## TASK PROMPT
After repeating the line containing "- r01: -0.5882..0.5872", stop; until then, repeat each line of the listing below exactly, starting with the first.
######
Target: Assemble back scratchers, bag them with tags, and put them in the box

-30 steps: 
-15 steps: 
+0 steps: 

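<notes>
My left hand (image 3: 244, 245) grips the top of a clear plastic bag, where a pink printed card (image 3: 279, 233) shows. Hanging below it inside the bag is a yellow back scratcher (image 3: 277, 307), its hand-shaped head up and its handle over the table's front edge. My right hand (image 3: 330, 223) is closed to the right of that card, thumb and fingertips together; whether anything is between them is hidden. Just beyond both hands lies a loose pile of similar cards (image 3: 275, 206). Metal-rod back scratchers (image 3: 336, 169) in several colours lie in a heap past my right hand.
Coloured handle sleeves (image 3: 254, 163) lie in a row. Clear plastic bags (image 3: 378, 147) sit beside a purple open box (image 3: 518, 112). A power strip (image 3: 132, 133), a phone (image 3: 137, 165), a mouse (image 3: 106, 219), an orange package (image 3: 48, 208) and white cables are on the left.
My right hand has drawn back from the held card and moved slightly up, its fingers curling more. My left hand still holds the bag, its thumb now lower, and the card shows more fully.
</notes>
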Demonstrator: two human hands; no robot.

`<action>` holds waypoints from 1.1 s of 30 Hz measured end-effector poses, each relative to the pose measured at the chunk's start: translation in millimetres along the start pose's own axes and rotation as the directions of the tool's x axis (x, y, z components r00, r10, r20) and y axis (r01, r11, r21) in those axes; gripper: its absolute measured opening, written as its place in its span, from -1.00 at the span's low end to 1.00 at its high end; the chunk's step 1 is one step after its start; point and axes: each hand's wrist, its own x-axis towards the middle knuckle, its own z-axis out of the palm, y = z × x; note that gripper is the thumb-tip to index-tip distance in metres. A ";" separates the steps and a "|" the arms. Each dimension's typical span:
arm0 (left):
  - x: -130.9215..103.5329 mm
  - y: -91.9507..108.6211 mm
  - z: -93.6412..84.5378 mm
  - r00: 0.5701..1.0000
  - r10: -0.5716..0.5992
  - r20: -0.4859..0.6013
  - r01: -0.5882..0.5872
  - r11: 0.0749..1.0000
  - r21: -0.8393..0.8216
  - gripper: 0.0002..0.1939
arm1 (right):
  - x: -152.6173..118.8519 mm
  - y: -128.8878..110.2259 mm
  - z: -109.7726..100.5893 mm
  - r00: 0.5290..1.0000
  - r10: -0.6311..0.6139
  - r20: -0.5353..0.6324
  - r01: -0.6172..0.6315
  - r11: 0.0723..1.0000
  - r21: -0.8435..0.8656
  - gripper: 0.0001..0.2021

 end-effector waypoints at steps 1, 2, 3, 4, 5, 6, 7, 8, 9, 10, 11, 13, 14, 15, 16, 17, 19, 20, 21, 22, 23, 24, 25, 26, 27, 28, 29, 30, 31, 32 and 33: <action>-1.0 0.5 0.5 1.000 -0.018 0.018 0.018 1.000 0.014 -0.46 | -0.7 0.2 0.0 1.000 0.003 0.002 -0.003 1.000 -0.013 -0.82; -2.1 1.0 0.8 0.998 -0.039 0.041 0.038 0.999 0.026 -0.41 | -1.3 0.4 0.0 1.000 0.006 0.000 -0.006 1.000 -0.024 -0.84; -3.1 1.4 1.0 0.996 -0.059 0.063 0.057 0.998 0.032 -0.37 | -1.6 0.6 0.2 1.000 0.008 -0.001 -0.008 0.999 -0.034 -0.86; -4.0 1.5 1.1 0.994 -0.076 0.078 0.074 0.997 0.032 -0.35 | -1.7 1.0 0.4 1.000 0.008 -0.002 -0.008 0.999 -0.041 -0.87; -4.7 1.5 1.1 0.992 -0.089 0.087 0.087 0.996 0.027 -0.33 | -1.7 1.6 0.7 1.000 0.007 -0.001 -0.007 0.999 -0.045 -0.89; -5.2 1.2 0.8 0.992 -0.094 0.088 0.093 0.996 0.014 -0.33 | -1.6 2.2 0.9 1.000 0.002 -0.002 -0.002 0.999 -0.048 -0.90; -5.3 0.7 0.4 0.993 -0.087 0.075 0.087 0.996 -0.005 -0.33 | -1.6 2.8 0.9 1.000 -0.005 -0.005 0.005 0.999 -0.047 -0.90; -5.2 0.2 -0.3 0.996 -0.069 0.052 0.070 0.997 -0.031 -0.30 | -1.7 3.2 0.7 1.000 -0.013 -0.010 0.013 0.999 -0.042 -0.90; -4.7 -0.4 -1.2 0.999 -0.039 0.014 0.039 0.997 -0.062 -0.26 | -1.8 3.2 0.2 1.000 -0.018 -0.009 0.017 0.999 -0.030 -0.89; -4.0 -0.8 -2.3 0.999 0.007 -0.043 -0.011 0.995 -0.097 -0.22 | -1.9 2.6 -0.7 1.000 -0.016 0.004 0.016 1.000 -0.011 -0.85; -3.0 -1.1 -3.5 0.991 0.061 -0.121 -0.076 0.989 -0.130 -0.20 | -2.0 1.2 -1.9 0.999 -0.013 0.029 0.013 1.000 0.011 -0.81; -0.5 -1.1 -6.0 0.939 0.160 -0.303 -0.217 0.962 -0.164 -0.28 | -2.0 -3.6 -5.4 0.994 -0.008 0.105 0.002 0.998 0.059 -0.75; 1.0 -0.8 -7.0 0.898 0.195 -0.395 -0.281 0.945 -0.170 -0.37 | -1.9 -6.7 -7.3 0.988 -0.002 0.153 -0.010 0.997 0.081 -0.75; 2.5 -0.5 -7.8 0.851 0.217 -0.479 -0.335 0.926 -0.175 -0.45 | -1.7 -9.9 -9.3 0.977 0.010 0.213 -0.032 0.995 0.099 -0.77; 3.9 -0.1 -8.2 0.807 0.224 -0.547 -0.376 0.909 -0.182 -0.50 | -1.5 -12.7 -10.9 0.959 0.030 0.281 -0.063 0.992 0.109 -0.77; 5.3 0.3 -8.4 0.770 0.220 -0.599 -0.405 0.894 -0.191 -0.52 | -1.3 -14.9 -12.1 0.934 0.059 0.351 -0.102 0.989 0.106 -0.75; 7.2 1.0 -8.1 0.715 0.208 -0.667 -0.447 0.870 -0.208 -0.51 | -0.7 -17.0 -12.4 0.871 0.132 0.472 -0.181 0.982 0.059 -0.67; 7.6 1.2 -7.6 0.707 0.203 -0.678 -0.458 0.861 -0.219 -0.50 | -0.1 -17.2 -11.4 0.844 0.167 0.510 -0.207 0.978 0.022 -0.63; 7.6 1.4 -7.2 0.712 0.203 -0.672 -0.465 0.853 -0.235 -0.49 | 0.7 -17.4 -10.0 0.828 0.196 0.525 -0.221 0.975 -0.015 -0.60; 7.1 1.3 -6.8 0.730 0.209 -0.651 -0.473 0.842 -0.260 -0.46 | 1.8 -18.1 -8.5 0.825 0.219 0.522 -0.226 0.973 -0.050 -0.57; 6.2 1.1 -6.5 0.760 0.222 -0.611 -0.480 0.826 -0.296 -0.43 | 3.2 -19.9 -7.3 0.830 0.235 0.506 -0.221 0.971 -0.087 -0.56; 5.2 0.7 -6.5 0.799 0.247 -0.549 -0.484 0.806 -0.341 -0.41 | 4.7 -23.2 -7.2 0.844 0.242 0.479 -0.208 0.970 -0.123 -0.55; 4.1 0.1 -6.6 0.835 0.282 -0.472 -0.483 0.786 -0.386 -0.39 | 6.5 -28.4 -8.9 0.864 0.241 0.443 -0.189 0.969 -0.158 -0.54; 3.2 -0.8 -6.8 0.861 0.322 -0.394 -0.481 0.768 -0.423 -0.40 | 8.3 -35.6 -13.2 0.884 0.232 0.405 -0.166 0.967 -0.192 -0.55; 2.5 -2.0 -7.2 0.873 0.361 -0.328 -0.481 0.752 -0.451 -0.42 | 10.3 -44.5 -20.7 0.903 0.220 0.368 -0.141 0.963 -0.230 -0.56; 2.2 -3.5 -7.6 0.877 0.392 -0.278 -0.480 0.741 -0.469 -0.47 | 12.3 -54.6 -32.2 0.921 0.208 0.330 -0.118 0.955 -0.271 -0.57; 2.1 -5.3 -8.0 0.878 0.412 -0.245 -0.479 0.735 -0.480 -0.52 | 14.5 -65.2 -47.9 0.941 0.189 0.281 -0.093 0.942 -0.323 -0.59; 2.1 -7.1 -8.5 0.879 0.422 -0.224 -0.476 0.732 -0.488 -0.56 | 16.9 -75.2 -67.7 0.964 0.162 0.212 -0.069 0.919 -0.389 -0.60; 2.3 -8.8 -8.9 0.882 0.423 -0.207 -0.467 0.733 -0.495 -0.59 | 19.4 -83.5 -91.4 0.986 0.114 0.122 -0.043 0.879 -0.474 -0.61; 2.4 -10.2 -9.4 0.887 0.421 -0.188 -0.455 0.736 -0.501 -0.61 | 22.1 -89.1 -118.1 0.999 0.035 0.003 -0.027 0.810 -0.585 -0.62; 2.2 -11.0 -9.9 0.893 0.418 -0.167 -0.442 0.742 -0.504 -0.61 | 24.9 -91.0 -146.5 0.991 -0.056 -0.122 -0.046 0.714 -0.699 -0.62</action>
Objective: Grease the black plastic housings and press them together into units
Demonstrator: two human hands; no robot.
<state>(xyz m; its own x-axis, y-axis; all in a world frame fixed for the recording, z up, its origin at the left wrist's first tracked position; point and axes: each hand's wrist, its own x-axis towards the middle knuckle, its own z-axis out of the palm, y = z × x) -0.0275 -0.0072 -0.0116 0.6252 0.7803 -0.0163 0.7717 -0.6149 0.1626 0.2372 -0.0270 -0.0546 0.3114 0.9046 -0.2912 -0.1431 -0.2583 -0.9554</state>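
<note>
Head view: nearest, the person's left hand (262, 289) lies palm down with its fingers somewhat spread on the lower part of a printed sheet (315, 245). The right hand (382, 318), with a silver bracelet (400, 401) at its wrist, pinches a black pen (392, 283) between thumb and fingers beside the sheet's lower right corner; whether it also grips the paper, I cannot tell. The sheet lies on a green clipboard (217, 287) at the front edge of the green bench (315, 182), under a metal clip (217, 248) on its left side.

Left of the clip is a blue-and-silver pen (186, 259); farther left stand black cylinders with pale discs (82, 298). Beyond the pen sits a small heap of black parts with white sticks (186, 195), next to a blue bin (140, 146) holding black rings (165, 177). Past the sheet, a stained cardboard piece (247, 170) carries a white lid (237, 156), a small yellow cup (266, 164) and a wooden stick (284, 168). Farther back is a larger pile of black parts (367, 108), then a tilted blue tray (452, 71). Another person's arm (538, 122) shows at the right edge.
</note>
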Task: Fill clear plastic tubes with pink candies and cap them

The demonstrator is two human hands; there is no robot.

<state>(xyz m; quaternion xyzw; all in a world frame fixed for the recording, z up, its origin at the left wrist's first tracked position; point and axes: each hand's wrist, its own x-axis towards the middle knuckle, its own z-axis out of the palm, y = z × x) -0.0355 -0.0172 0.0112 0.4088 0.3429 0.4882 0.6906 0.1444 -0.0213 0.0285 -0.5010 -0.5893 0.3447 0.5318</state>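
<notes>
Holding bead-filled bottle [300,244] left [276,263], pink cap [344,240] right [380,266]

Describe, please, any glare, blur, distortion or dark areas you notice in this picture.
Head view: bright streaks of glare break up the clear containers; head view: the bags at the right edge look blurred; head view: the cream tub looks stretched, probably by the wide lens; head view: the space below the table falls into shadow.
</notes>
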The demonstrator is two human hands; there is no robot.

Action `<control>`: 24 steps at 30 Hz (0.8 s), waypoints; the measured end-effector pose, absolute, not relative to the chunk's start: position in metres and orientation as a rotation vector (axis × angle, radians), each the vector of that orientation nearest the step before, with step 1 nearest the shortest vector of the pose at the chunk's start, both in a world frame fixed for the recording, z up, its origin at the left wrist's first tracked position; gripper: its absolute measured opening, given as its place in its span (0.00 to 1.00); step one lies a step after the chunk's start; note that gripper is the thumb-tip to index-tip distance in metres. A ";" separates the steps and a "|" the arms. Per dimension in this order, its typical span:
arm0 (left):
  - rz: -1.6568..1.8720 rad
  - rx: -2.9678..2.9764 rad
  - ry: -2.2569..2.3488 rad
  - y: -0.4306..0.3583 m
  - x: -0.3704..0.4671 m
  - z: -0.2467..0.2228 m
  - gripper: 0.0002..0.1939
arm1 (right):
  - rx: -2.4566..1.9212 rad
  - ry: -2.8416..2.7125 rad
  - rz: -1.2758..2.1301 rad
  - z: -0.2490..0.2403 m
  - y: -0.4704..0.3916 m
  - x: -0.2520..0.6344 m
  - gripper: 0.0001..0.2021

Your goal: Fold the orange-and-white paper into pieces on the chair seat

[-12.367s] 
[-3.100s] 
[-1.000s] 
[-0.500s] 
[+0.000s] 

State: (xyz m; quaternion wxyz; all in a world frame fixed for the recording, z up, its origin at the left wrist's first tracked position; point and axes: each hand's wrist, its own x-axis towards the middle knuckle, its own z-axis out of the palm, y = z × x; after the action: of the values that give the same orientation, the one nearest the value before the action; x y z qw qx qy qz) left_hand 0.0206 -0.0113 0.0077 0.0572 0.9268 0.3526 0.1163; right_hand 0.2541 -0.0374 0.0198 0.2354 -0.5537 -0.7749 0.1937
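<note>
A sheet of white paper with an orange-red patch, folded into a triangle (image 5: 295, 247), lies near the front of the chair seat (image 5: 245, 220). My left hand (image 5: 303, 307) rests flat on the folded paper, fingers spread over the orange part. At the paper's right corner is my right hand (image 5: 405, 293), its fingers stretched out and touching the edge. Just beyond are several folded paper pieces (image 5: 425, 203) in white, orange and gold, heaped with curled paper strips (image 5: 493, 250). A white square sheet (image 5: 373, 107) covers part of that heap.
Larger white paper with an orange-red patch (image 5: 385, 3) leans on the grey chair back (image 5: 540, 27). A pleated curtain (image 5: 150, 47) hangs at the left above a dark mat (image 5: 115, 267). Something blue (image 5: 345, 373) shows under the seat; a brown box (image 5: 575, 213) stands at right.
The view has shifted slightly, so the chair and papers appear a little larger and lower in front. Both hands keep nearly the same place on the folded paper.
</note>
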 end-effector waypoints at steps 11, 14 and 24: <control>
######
## YOUR SOLUTION
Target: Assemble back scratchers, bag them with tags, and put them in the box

-30 steps: 
-15 steps: 
+0 steps: 

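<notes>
My left hand (image 3: 244, 245) grips the top of a clear plastic bag, where a pink printed card (image 3: 279, 233) shows. Hanging below it inside the bag is a yellow back scratcher (image 3: 277, 307), its hand-shaped head up and its handle over the table's front edge. My right hand (image 3: 330, 223) is closed to the right of that card, thumb and fingertips together; whether anything is between them is hidden. Just beyond both hands lies a loose pile of similar cards (image 3: 275, 206). Metal-rod back scratchers (image 3: 336, 169) in several colours lie in a heap past my right hand.
Coloured handle sleeves (image 3: 254, 163) lie in a row. Clear plastic bags (image 3: 378, 147) sit beside a purple open box (image 3: 518, 112). A power strip (image 3: 132, 133), a phone (image 3: 137, 165), a mouse (image 3: 106, 219), an orange package (image 3: 48, 208) and white cables are on the left.
My right hand has drawn back from the held card and moved slightly up, its fingers curling more. My left hand still holds the bag, its thumb now lower, and the card shows more fully.
</notes>
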Demonstrator: two human hands; no robot.

`<action>` holds waypoints from 1.1 s of 30 Hz measured end-effector poses, each relative to the pose measured at the chunk's start: translation in millimetres along the start pose's own axes and rotation as the directions of the tool's x axis (x, y, z components r00, r10, r20) and y axis (r01, r11, r21) in those axes; gripper: its absolute measured opening, written as its place in its span, from -1.00 at the span's low end to 1.00 at its high end; the chunk's step 1 is one step after its start; point and axes: each hand's wrist, its own x-axis towards the middle knuckle, its own z-axis out of the palm, y = z × x; note that gripper is the thumb-tip to index-tip distance in metres. A ";" separates the steps and a "|" the arms. Each dimension's typical span:
arm0 (left):
  - x: -130.9215..103.5329 mm
  - y: -91.9507..108.6211 mm
  - z: -93.6412..84.5378 mm
  - r00: 0.5701..1.0000
  - r10: -0.5716..0.5992
  - r20: -0.4859..0.6013
  - r01: -0.5882..0.5872

With the answer given, the exercise is complete.